■ Aim of the exercise ■
Set down exactly the lines below, from the one containing "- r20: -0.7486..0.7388" through the final line, and include no others.

-------- Data excerpt

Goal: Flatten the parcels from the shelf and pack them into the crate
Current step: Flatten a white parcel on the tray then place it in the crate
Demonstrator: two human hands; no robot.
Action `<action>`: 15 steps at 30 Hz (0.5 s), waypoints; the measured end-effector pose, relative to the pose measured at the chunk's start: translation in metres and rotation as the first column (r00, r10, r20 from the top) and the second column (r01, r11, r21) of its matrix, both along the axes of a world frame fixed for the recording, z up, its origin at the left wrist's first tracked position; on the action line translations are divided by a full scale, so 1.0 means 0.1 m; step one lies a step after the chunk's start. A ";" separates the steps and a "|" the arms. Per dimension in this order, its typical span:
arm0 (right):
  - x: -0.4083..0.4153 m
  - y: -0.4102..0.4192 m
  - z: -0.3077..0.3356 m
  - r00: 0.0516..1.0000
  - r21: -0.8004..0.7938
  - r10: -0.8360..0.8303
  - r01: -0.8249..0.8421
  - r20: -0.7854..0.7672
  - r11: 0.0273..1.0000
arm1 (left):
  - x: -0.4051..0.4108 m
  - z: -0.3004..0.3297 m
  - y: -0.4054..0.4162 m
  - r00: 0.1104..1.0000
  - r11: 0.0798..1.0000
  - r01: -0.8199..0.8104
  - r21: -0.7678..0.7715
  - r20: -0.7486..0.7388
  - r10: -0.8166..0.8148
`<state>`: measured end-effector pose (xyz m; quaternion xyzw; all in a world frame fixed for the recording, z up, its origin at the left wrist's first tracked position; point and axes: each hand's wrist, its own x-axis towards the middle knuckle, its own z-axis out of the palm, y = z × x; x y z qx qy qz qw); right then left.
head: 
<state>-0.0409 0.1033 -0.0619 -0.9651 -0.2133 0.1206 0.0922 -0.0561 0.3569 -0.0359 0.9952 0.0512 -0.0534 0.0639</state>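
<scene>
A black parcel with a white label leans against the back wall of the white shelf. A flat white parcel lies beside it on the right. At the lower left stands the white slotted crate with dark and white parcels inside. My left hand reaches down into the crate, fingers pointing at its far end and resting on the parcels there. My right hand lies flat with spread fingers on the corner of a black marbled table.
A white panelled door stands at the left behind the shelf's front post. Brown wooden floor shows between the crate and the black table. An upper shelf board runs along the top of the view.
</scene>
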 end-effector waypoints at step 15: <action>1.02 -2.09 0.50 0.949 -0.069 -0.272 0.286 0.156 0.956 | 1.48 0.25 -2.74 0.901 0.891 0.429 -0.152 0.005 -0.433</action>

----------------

■ Response ■
  - r20: -0.7486..0.7388
  - r10: -0.8166..0.8148
`<state>`: measured end-effector pose (xyz m; quaternion xyzw; all in a world frame fixed for the recording, z up, its origin at the left wrist's first tracked position; point and axes: each hand's wrist, its own x-axis towards the middle knuckle, its own z-axis out of the palm, y = z × x; x y z qx qy qz qw); right then left.
head: 
<state>-0.0409 0.1033 -0.0619 -0.9651 -0.2133 0.1206 0.0922 -0.0561 0.3569 -0.0359 0.9952 0.0512 -0.0534 0.0639</state>
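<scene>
A black parcel with a white label leans against the back wall of the white shelf. A flat white parcel lies beside it on the right. At the lower left stands the white slotted crate with dark and white parcels inside. My left hand reaches down into the crate, fingers pointing at its far end and resting on the parcels there. My right hand lies flat with spread fingers on the corner of a black marbled table.
A white panelled door stands at the left behind the shelf's front post. Brown wooden floor shows between the crate and the black table. An upper shelf board runs along the top of the view.
</scene>
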 end-effector waypoints at step 15: <action>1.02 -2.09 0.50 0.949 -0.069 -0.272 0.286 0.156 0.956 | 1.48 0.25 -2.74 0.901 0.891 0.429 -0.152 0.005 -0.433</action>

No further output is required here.